Поэтому Апечке оставалось только глотать слюну, чтобы смочить горло - выпить ему, естественно, тоже не подали, - и сейчас он излагал Таммо олесьненские события. Делал он это неохотно, но ничего не попишешь - надо. Калека - не калека, паралитик - не паралитик, но Таммо был главой рода. Сеньором, не спускавшим непослушания.
Старик слушал сообщение, устроившись на стуле в присущей ему невероятно перекошенной позе. "Старый покорёженный хрыч, - подумал Апечко. - Холерное изломанное пугало".
Причины состояния, в котором пребывал патриарх рода Стерчей, были известны не до конца и не всем. Согласие царило только в одном - Таммо хватил удар, когда он не в меру рассвирепел. Одни утверждали, якобы старец взбесился, узнав, что его личный враг ненавистный вроцлавский князь Конрад получил церковное епископское посвящение и стал наимогущественнейшей личностью Силезии.

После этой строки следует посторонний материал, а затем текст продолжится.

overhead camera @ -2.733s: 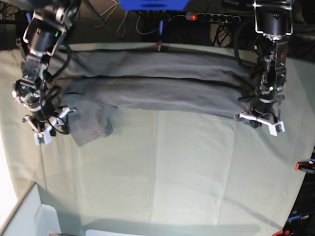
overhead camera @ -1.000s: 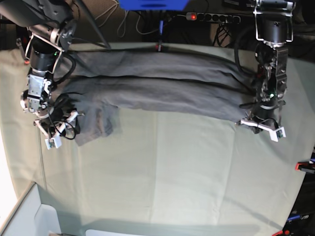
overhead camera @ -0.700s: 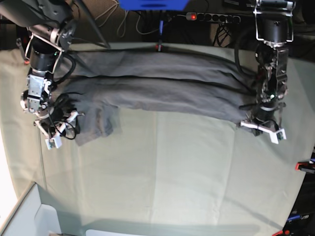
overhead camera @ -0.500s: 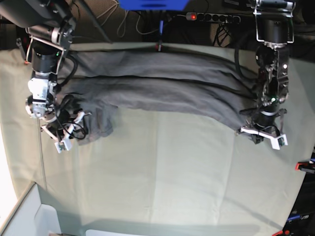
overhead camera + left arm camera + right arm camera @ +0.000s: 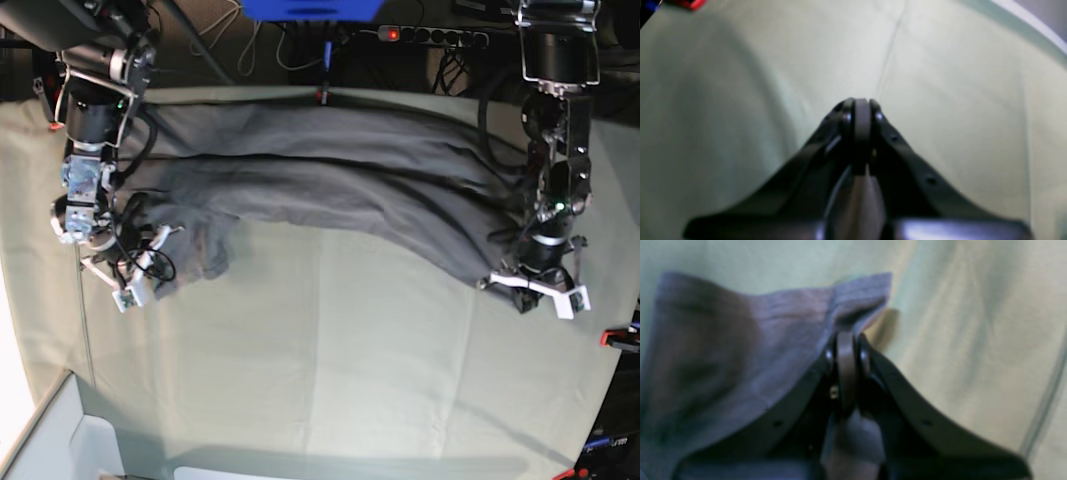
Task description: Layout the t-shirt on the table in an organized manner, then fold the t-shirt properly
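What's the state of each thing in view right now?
t-shirt: folded into a long band across the far side of the table, wrinkled, both ends gripped.
right gripper: shut on the t-shirt's sleeve end.
left gripper: shut on the t-shirt's other end.
table: covered in pale green cloth, faintly creased.

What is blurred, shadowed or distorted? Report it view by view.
Left wrist: soft focus throughout, the left gripper a dark blur. Right wrist: t-shirt smeared, shadow beside its raised edge. Base: sharper, fisheye-bowed table edges, glare at far left.
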`<state>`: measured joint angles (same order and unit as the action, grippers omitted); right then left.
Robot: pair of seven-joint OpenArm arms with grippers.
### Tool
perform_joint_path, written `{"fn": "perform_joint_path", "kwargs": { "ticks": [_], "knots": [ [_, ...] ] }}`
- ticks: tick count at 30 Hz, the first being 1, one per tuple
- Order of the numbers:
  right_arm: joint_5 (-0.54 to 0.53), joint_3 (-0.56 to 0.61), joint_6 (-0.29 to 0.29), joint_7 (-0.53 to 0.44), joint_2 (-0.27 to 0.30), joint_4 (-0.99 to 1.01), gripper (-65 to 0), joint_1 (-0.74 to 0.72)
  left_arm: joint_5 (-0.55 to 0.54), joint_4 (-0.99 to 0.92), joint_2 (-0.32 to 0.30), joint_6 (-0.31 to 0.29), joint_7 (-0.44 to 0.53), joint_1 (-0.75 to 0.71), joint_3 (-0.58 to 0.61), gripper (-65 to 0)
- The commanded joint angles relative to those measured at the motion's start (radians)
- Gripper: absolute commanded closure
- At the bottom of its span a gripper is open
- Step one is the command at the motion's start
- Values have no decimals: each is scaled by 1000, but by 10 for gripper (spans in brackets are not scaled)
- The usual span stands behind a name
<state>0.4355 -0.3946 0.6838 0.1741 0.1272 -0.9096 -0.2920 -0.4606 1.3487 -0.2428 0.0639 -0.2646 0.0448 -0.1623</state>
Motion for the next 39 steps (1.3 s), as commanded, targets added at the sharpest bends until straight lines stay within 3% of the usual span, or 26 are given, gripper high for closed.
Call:
{"fn": "perform_joint_path", "kwargs": {
  "ticks": [1,12,15,22,32,39],
  "knots": [
    [-17,-4,14,-34,13,-47,0,-20,-2,35,-10,-2,26,16,-4,-1],
    [-122,-7,14,-34,16,-286,0,-8,-2,35,-8,-3,26,99,0,-1],
    [-122,-70,14,-34,12,-332,0,-16,-2,35,-8,-3,26,128,0,-1],
    [-123,-218,14,-34,-33,-355,0,-68,-2,-13,-8,-5,26,189,28,-1],
    [-126,-281,14,-35,-107,-472,0,-19,-2,-28,-13,-5,31,192,23,-1],
    [-269,-280,14,-35,-126,-593,0,95,-2,15,-13,-5,32,181,22,-1]
  ]
}}
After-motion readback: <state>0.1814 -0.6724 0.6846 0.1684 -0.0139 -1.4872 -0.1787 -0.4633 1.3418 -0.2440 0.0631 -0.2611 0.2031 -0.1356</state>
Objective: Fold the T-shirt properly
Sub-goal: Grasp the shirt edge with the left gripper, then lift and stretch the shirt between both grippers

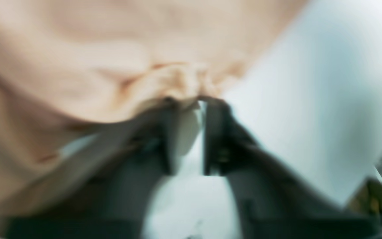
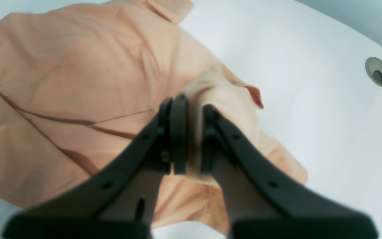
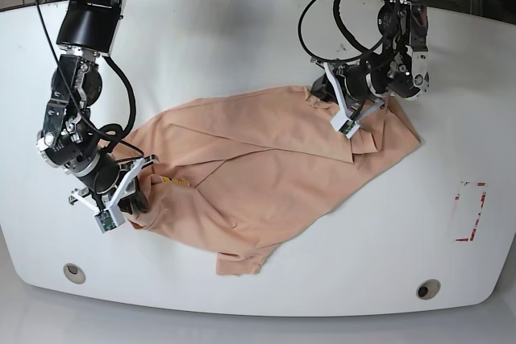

Другие уверяли, будто трагическую вспышку вызвала невестка Анна из Погожелья, пережарившая Таммо его любимое блюдо - гречневую кашу со шкварками. Как там случилось "в натуре", неизвестно, однако результат был, как говорится, налицо, и не заметить его было невозможно. После произошедшего Стерча мог шевелить - впрочем, очень неуклюже, - только левой рукой и левой ногой. Правое веко было всегда опущено, из-под левого, которое ему иногда удавалось приподнять, порой пробивались слизистые слезы, а из уголка перекошенного в кошмарной гримасе рта текла слюна. Несчастье привело также к почти полной утрате речи, откуда и пошло прозвище старика - Хрипач.
Однако потеря способности говорить не повлекла за собой - на что рассчитывала вся родня - потери контакта с миром. О нет. Владелец Штерендорфа по-прежнему держал род в узде и был пугалом для всех, а то, что хотел сказать, говорил, так как всегда на подхвате у него был кто-нибудь из тех, кто ухитрялся понять и переложить на человеческий язык его бульканья, храпы, гундосенье и крики. Этим кем-то, как правило, был ребенок - один из многочисленных внучат либо правнучат Хрипача.
Сейчас в толмачах ходила десятилетняя Офка фон Барут, которая, сидя у ног старца, наряжала кукол в цветные лоскутки.